Morpho Blue répond à un besoin clairement identifié
Début janvier, la start-up a dévoilé une nouvelle itération de son projet avec “Morpho Blue”, un protocole qui fonctionne en toute indépendance et qui est censé offrir la meilleure efficacité sur le marché. Son point fort : une infrastructure permissionless (sans permission) qui permet à n’importe qui de lancer des pools de liquidité ou des marchés. Autre avantage, Morpho a lancé MetaMorpho, une composante qui sera chargée de rediriger les utilisateurs vers les pools ou les marchés correspondant à leurs exigences de gestion des risques ou de conformité.
“Ces aspects devraient répondre aux besoins des banques ou des gestionnaires d’actifs car ils pourront limiter l’accès à certains participants régulés, tout en bénéficiant de l’efficacité de la finance décentralisée (DeFi)”, ajoute Paul Frambot.
Cette proposition est différente d’Aave, l'acteur historique du prêt et de l’emprunt en DeFi qui totalise aujourd’hui le plus d’actifs sous gestion avec 9 milliards de dollars. Le protocole lancé par Stani Kulechov en 2017 fonctionne comme une grande pool de liquidités sur laquelle n’importe qui peut déposer ou emprunter. C’est très efficace, mais cela ne répond pas aux normes de conformité des acteurs financiers.
Aave trop limité pour les institutionnels ?
“D’après nos échanges avec les géants de la finance traditionnelle, ces derniers ne sont pas à l’aise à l’idée de laisser la gestion des fonds à une organisation autonome décentralisée (DAO)”, confie Paul Frambot. “Ils redoutent aussi que leurs fonds soient mélangés avec ceux d’acteurs dont ils ne connaissent pas l’identité”, ajoute Paul Frambot.
“C’est un pari pour le moins audacieux”, explique de son côté Marc Zeller, à la tête de Aave Chan Initiative (ACI), une structure importante dans la gouvernance d’Aave. “Dire que Aave n’est pas scalable sur le long terme pour des raisons de conformité est un non-sens. Ce qui intéresse avant tout les institutionnels, c’est de disposer d’une liquidité suffisante et de taux attractifs. Nous avons les moyens de nous adapter à leur demande de conformité avec des offres sur mesure pour eux”, conclut-il.
Pour le moment, la version institutionnelle d’Aave (Aave Arc), lancée en 2022, n’a pas encore rencontré son public. Morpho Blue pourra-t-il faire mieux?
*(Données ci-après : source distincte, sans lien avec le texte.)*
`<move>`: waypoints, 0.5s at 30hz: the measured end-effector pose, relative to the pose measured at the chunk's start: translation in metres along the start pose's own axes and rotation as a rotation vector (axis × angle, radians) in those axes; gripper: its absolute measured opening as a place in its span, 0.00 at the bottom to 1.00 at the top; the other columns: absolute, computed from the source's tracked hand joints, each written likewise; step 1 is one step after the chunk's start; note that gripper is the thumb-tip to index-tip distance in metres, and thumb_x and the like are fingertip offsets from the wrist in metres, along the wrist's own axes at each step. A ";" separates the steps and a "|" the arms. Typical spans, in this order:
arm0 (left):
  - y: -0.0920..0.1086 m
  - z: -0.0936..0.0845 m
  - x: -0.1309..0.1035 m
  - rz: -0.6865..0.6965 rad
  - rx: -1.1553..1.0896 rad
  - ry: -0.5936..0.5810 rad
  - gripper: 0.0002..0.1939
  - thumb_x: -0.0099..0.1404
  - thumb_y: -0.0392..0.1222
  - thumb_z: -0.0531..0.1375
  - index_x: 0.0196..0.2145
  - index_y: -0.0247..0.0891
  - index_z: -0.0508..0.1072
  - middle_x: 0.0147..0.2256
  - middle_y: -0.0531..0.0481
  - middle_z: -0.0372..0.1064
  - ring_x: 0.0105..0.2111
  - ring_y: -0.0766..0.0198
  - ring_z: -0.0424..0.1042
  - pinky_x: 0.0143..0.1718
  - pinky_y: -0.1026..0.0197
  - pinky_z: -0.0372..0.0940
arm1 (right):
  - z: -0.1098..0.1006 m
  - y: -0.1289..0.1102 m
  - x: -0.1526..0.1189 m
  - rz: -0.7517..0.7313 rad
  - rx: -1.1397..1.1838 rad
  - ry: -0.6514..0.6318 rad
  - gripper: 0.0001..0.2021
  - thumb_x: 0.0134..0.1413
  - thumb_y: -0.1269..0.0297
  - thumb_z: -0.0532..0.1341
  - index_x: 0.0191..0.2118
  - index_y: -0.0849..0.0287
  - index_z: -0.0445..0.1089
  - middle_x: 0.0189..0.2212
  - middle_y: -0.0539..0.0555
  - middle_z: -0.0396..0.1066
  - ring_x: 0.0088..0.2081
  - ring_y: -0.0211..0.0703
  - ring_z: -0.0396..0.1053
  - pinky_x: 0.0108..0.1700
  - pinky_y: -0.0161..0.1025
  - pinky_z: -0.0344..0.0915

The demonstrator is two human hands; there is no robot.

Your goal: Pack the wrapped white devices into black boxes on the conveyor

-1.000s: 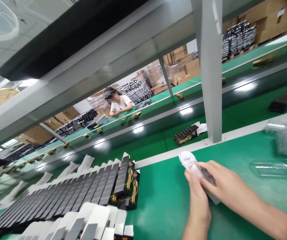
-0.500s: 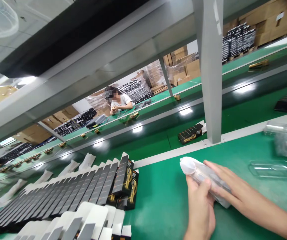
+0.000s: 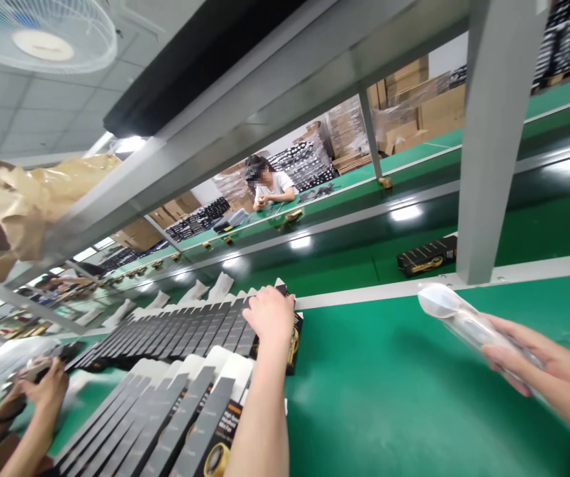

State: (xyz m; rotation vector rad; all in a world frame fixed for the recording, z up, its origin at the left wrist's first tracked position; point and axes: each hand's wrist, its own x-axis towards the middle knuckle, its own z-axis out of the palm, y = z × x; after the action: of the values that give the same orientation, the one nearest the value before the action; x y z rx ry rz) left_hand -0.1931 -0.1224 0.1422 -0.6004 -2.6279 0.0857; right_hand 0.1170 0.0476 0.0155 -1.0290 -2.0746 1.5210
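Observation:
My right hand (image 3: 527, 364) grips a clear, whitish plastic package (image 3: 468, 321), long and rounded at its far end; what lies inside is not clear. Over at the far row of black cartons, my left hand (image 3: 271, 315) has its fingers bent over the top of the end carton (image 3: 292, 348). That carton is black with a gold picture on its side, and my hand covers much of it. In front of this row stands a nearer row of similar cartons (image 3: 165, 411) with white flaps up; one reads "Mini Fan".
Another person's hands (image 3: 41, 387) handle something at the left. A grey post (image 3: 488, 146) and a slanted overhead beam (image 3: 265, 112) frame the green bench (image 3: 364, 404). One black carton (image 3: 428, 255) lies on the conveyor (image 3: 344, 275) behind. A person (image 3: 272, 185) sits across.
My left hand has let go of the plastic package and moved left to the end carton. The package stays in my right hand. The view has shifted left, bringing another person's hands into sight.

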 end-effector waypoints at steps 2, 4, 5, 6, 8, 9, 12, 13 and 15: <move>-0.011 0.010 0.006 -0.020 0.074 -0.002 0.17 0.64 0.50 0.58 0.41 0.32 0.69 0.41 0.43 0.68 0.44 0.54 0.67 0.45 0.47 0.63 | 0.001 -0.004 0.000 0.039 0.066 -0.012 0.26 0.57 0.40 0.51 0.59 0.40 0.54 0.27 0.48 0.68 0.26 0.46 0.63 0.30 0.43 0.63; -0.012 0.019 0.002 -0.001 0.112 0.006 0.16 0.64 0.50 0.58 0.42 0.34 0.69 0.42 0.45 0.67 0.45 0.57 0.67 0.46 0.49 0.63 | 0.003 -0.006 0.000 0.079 0.112 0.001 0.26 0.55 0.39 0.52 0.57 0.40 0.57 0.27 0.48 0.69 0.26 0.45 0.64 0.29 0.41 0.63; -0.010 0.021 -0.001 0.015 0.118 0.011 0.16 0.64 0.49 0.58 0.43 0.34 0.69 0.43 0.45 0.67 0.45 0.56 0.67 0.46 0.49 0.63 | 0.004 -0.005 0.000 0.097 0.139 0.012 0.26 0.54 0.38 0.53 0.56 0.40 0.59 0.28 0.49 0.70 0.27 0.44 0.64 0.29 0.39 0.64; -0.006 0.022 -0.004 0.035 0.115 0.013 0.16 0.64 0.48 0.59 0.43 0.33 0.69 0.43 0.44 0.67 0.46 0.56 0.66 0.46 0.49 0.63 | 0.003 -0.004 0.000 0.112 0.165 0.020 0.26 0.53 0.38 0.54 0.56 0.40 0.61 0.29 0.49 0.70 0.28 0.44 0.65 0.29 0.38 0.65; 0.003 0.020 -0.010 0.085 0.081 0.003 0.15 0.63 0.46 0.59 0.41 0.30 0.69 0.42 0.41 0.67 0.45 0.51 0.67 0.45 0.47 0.64 | 0.000 0.003 0.001 0.125 0.215 0.027 0.26 0.52 0.40 0.57 0.55 0.42 0.63 0.30 0.51 0.71 0.29 0.45 0.67 0.29 0.37 0.66; 0.009 0.018 -0.013 0.122 0.048 -0.009 0.15 0.63 0.46 0.60 0.41 0.29 0.69 0.41 0.39 0.67 0.43 0.49 0.68 0.43 0.46 0.64 | -0.003 0.007 0.001 0.130 0.245 0.030 0.26 0.52 0.41 0.58 0.55 0.43 0.63 0.31 0.52 0.71 0.30 0.46 0.68 0.29 0.37 0.66; 0.029 0.010 -0.032 0.304 -0.103 -0.056 0.19 0.64 0.48 0.58 0.46 0.31 0.67 0.42 0.39 0.67 0.40 0.51 0.71 0.39 0.52 0.66 | -0.016 0.018 0.002 0.210 0.402 0.030 0.25 0.50 0.43 0.61 0.54 0.41 0.66 0.31 0.53 0.72 0.32 0.47 0.69 0.28 0.35 0.68; 0.037 0.008 -0.042 0.378 -0.174 -0.077 0.20 0.65 0.49 0.57 0.50 0.34 0.65 0.43 0.41 0.68 0.41 0.54 0.71 0.40 0.56 0.66 | -0.021 0.019 0.001 0.246 0.481 0.000 0.24 0.49 0.44 0.63 0.52 0.40 0.67 0.30 0.53 0.71 0.31 0.45 0.69 0.26 0.33 0.66; 0.054 0.009 -0.067 0.518 -0.387 -0.154 0.24 0.64 0.51 0.57 0.54 0.39 0.62 0.46 0.44 0.69 0.44 0.58 0.70 0.44 0.60 0.66 | -0.031 0.016 -0.002 0.282 0.649 -0.086 0.20 0.50 0.47 0.64 0.50 0.41 0.69 0.25 0.52 0.69 0.25 0.39 0.64 0.20 0.29 0.60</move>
State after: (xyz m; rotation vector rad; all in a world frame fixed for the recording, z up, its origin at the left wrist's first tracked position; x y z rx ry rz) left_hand -0.1211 -0.1021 0.0990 -1.4484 -2.5785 -0.2350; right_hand 0.1441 0.0685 0.0120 -1.0216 -1.3415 2.2010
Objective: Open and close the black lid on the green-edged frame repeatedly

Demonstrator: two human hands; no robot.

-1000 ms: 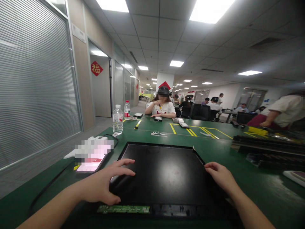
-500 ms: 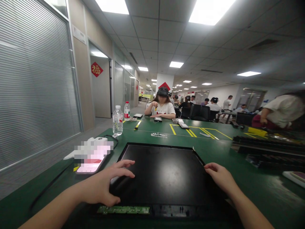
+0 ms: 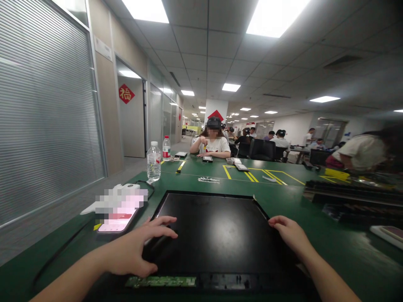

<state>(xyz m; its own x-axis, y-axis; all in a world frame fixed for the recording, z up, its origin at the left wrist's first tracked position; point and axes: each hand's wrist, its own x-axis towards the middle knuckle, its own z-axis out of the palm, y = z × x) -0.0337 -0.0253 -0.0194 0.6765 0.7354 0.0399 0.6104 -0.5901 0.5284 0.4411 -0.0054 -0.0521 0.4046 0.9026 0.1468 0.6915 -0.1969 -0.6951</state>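
Black panel [image 3: 217, 239] is pinched at edge by right hand [image 3: 291, 234]; left hand [image 3: 132, 249] is splayed; white-capped bottle's [image 3: 154, 162] fill is unresolved.

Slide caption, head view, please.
Left hand and right hand flank a black panel, green circuit board at its near edge.

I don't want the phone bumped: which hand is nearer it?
Left. The left hand is beside the phone, at the panel's left edge; the right hand is farther, at the panel's right edge.
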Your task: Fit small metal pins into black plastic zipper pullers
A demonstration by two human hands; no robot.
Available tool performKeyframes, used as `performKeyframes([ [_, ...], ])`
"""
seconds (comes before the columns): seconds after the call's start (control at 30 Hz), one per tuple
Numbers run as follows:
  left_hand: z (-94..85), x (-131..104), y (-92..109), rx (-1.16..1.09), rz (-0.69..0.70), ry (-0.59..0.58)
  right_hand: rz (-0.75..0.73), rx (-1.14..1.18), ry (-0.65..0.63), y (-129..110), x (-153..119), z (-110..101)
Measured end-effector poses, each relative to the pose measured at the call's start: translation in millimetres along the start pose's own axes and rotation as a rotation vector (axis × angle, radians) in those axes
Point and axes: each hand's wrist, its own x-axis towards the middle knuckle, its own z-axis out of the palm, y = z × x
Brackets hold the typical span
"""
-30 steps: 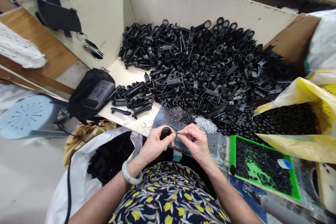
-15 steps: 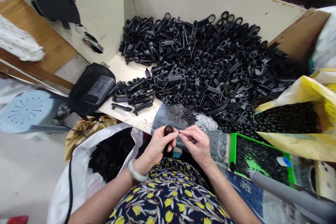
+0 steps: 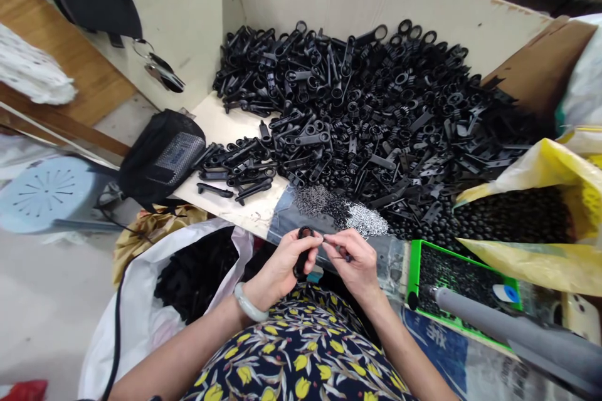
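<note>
My left hand (image 3: 288,261) is closed around a black plastic part with a ring end (image 3: 305,233), held upright near my lap. The fingers of my right hand (image 3: 353,258) are pinched at the ring side of that part, their tips almost meeting my left thumb. Something small and dark shows in the right fingers, too small to name. Just beyond the hands lie a heap of silver pins (image 3: 367,220) and a heap of small grey pieces (image 3: 311,200) on a denim cloth (image 3: 283,216).
A large pile of black plastic parts (image 3: 329,94) fills the table's back. To the right are a green tray (image 3: 414,272) of small black pieces, a grey rod-like tool (image 3: 489,316) and a yellow bag (image 3: 531,263). At left stand a white sack (image 3: 126,319), black pouch (image 3: 162,153) and blue stool (image 3: 47,191).
Both hands stay together at nearly the same spot, with only slight finger movement. The view has shifted a little, and the grey tool at right appears slightly higher and farther left.
</note>
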Motion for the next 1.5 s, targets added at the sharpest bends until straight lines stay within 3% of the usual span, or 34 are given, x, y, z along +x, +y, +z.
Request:
performKeyframes([
  [0.43,-5.2,7,-7,-0.157,-0.171,-0.005,-0.054,-0.095,-0.061,2,-7,-2],
  [0.7,-9.6,3,-3,-0.152,-0.167,-0.183,0.056,-0.011,0.02,7,-1,-5],
  [0.8,-15.9,-5,3,-0.068,-0.124,-0.238,0.07,0.008,0.002,6,3,-10],
  [1.03,-21.2,-17,9,0.295,-0.089,-0.117,0.008,0.064,-0.131,-1,4,-8],
  [1.13,-19.5,-17,12,0.305,-0.06,-0.093,-0.041,0.045,-0.155,1,5,-4],
  [1.3,-19.4,-16,14,0.326,-0.066,-0.17,-0.074,-0.002,-0.224,6,8,-1],
  [1.5,-22.7,-12,8,0.379,-0.017,-0.174,-0.076,-0.035,-0.286,7,13,-1],
])
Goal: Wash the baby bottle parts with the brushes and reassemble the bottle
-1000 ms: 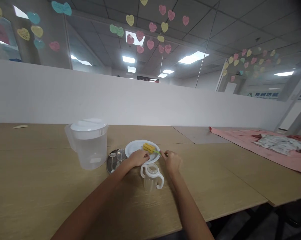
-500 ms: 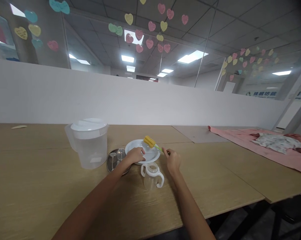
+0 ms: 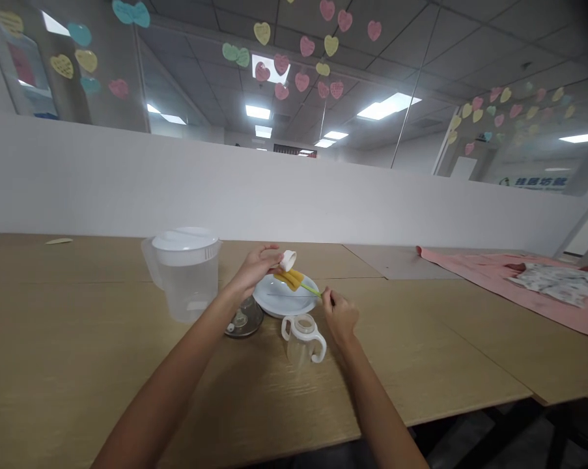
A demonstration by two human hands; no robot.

La croissance avant les revenus
Depuis le lancement de Morpho Blue, la start-up Morpho Labs a enregistré quelques succès en attirant le spécialiste de gestion des risques en crypto, Gauntlet , pour rejoindre son écosystème. Cette “prise” est significative dans la mesure où la société new-yorkaise travaillait avec Aave depuis quatre ans et était l’un de ses partenaires historiques. Morpho Blue a également été le premier à lancer une pool pouvant accueillir le stablecoin de PayPal, le PYUSD.
En un peu moins de deux mois, le protocole totalise plus de 160 millions de dollars d’actifs déposés. Un joli succès, mais dont le protocole - et l’entreprise Morpho Labs - ne retirent encore pas ou peu de revenus.
Une stratégie assumée par Paul Frambot. “Notre priorité est de constituer le plus grand réseau d’utilisateurs qui apporteront de la liquidité et prendront l’habitude de nous utiliser”, indique-t-il.
Selon nos informations, la société est suffisamment capitalisée et pourrait facilement lever de nouveaux fonds, avant d’avoir à mettre en place un système de frais. “Nous sommes dans une phase de croissance, c’est là-dessus que nous mettons les efforts”, conclut Paul Frambot.